BEGIN

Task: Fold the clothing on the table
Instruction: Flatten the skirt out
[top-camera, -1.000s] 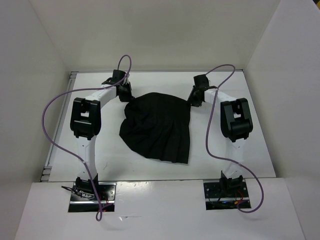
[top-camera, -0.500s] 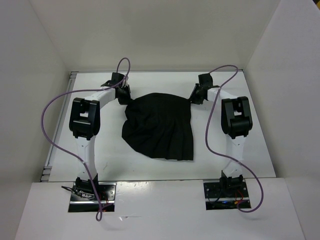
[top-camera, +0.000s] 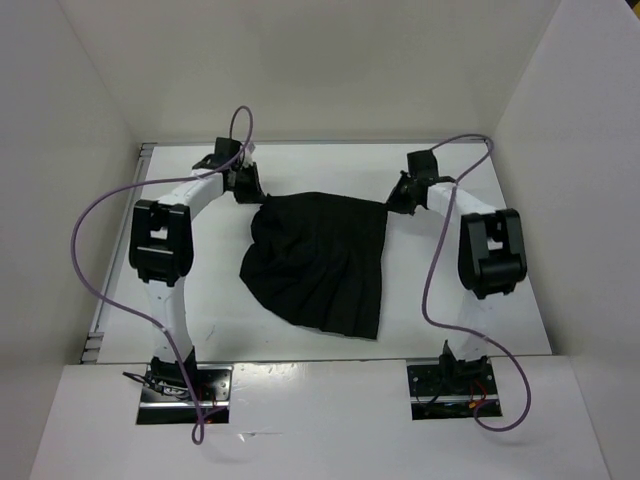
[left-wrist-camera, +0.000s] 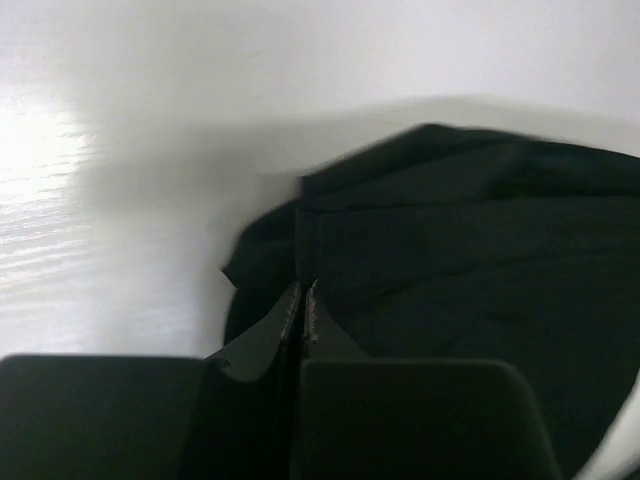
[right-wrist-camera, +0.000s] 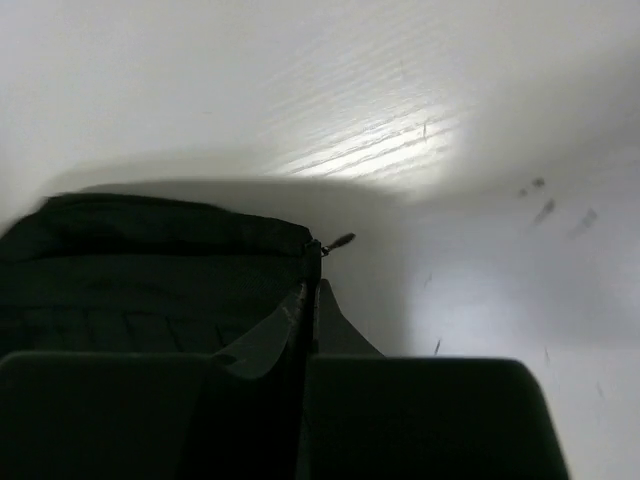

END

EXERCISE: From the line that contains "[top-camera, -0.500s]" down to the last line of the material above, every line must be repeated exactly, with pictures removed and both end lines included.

OUTPUT FOR THIS TASK:
[top-camera, -0.500s] 
[top-camera, +0.000s] 
[left-wrist-camera, +0.000s] 
[right-wrist-camera, +0.000s] 

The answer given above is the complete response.